Exercise objective: When the line containing "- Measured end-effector" is reached, include it and end there; set down verbatim every line before it, starting at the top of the records.

Data for processing:

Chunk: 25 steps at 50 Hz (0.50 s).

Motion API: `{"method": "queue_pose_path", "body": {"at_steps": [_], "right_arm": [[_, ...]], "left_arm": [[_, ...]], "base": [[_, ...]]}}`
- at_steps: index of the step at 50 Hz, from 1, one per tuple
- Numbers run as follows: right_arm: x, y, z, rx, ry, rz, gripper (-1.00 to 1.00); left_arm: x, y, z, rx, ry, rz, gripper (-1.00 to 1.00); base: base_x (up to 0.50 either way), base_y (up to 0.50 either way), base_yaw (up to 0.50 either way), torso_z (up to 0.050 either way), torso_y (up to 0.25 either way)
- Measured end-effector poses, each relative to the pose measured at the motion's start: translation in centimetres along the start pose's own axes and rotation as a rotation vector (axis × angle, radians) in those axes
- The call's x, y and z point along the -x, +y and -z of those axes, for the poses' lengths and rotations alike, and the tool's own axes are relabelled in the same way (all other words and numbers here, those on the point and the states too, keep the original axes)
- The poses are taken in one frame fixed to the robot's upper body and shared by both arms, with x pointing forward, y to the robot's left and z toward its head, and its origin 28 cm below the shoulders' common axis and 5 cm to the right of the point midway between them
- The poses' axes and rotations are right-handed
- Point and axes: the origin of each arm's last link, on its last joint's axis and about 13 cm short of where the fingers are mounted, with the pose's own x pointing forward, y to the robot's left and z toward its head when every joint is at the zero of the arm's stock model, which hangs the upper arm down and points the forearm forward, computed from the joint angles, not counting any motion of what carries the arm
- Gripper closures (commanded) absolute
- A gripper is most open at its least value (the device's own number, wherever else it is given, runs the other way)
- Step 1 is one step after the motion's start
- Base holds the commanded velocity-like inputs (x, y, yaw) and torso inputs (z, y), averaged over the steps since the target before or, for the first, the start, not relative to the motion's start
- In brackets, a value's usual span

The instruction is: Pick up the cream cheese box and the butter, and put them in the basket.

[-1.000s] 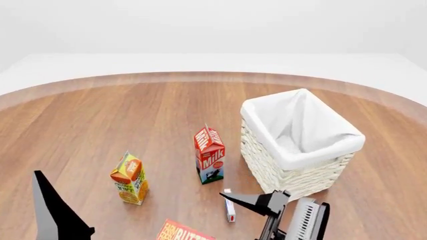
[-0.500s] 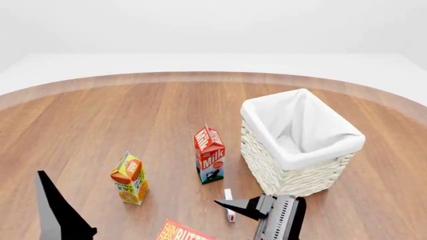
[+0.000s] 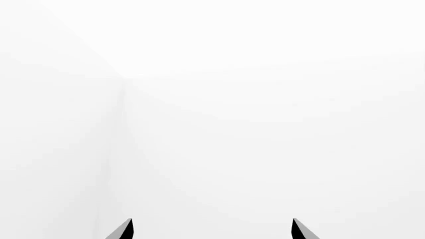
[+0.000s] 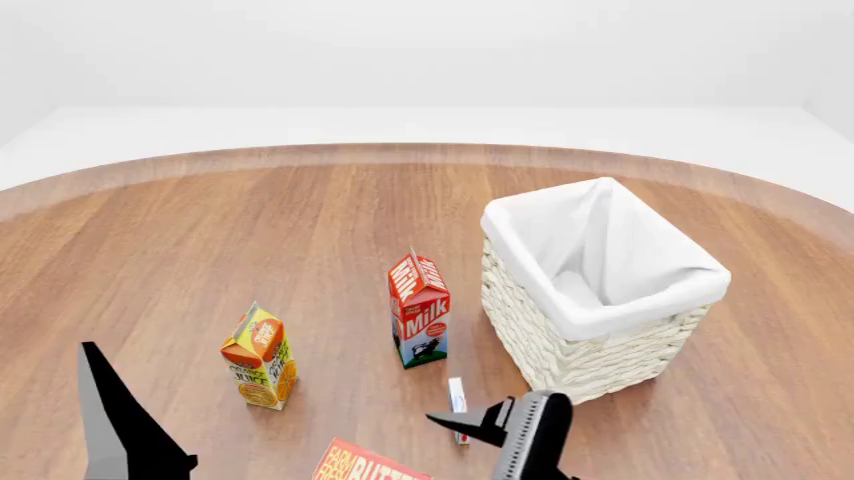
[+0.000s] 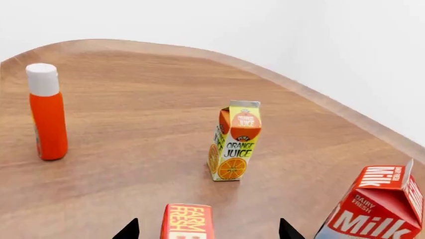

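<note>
The cream cheese box (image 4: 457, 391), small and white, lies on the wood between the milk carton and the basket (image 4: 587, 362). My right gripper (image 4: 467, 424) hovers over its near end and hides that end. The right wrist view shows this gripper (image 5: 208, 230) open, with the top of the butter (image 5: 188, 222) between its fingertips but farther off. In the head view the butter (image 4: 371, 466) lies flat at the bottom edge, cut off. My left gripper (image 3: 212, 230) is open and faces only blank white; one dark finger (image 4: 114, 420) shows at the lower left.
A red-and-white milk carton (image 4: 419, 310) stands just left of the basket. An orange juice carton (image 4: 260, 357) stands farther left. An orange bottle with a white cap (image 5: 47, 112) shows only in the right wrist view. The round wooden table's edge (image 4: 400, 152) curves behind.
My right gripper has slid left and nearer in the head view, and now covers the cream cheese box's near end. The left arm has barely shifted. No object has moved.
</note>
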Motion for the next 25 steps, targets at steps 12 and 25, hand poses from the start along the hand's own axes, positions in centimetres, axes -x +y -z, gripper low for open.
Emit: {"method": "queue_pose_path", "body": {"at_steps": [12,25], "right_arm": [[-0.03,0.34,0.23,-0.004,0.033,-0.025,-1.0],[-0.02,0.39,0.55,-0.05,0.067,-0.05,-1.0]], "left_arm": [[0.05,-0.03,-0.08,0.0,0.0,0.001,-1.0],[0.15,-0.09,-0.15,0.0,0.0,0.003,-1.0]], "base": [[0.0,0.0,0.0,0.0,0.0],[0.0,0.0,0.0,0.0,0.0]]}}
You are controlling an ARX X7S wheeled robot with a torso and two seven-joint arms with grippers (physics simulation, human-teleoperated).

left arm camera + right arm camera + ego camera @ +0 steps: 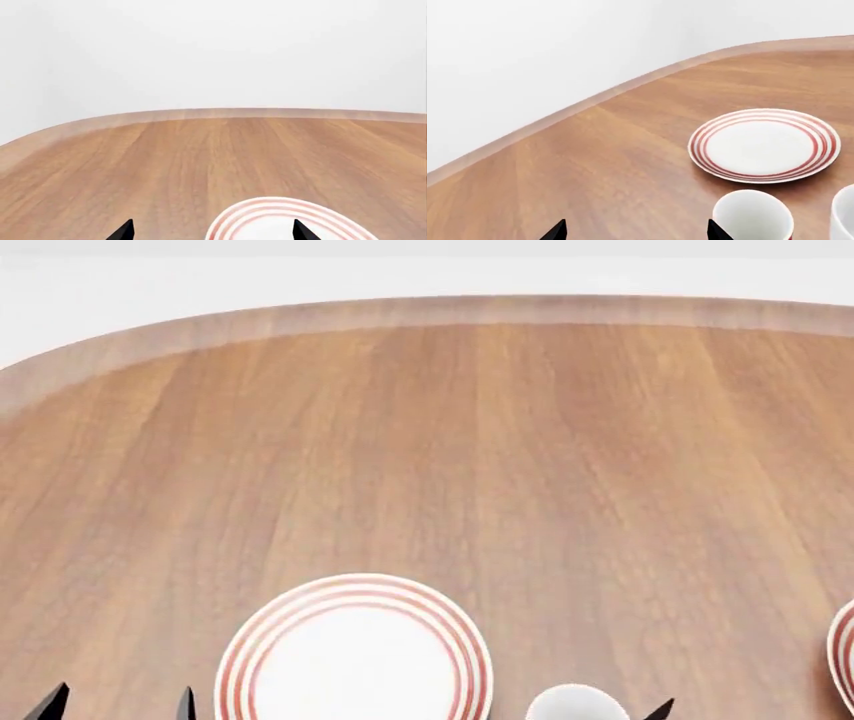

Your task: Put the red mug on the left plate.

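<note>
Holding your right gripper point(635, 231) wide and empty, you had the red mug point(752, 216) just ahead, off-centre past one tip — you needed to centre before closing. The left plate point(764, 145) lay near beyond it; your left gripper point(212, 232) gaped empty too.

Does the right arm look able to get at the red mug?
Probably yes: the red mug stands just ahead of the right gripper, a little off to one side of its open jaws, with nothing between them.
</note>
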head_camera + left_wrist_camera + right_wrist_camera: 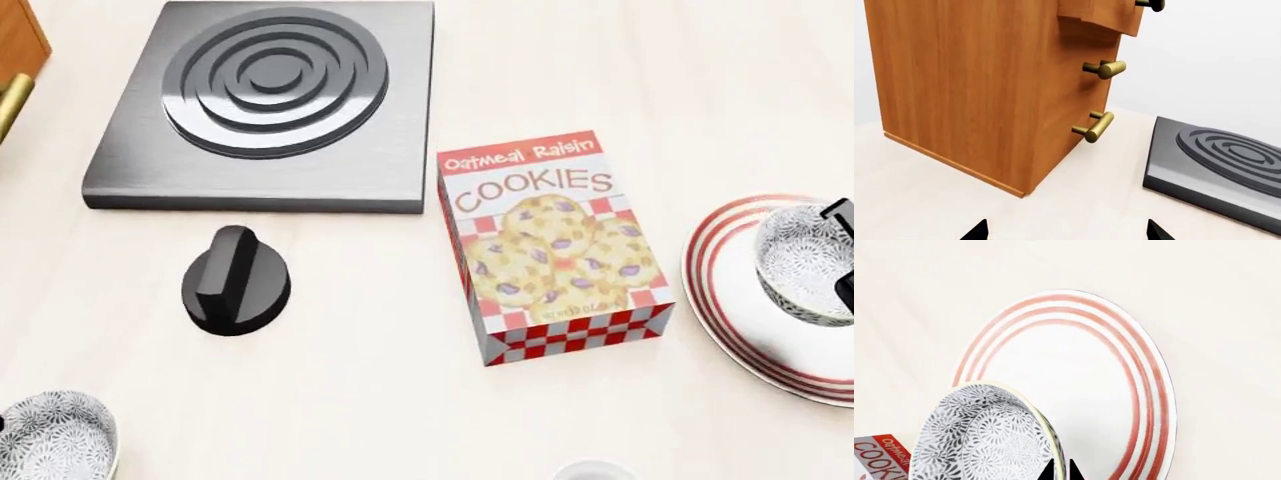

The completed task:
Chunk: 25 steps at 50 Hz (0.50 s).

Motion API: `{"method": "queue_pose_path", "body": {"at_steps": [_], "right_arm": [[_, ...]], "left_arm": [[_, ...]], "base": [[_, ...]]}}`
- at_steps: index of the step at 50 Hz, from 1, one per tuple
- Numbers run as follows: right_arm: x, y, z, rx, ry, rz, gripper (-1.00 to 1.00); left_arm: x, y, z, rx, ry, rz, gripper (-1.00 to 1.00); base: base_x (up to 0.50 either way), base_y (up to 0.50 either way), base_yaw (up to 0.50 either way), torso_z (up to 0.050 either way), torso_y (up to 0.25 either way)
- Measured end-effector poses, each relative to the pose measured at the motion's start: translation in centimetres along the start pose's own axes and rotation as a rotation vector (axis × angle, radians) in those axes

That completes the answer, and no more is expected.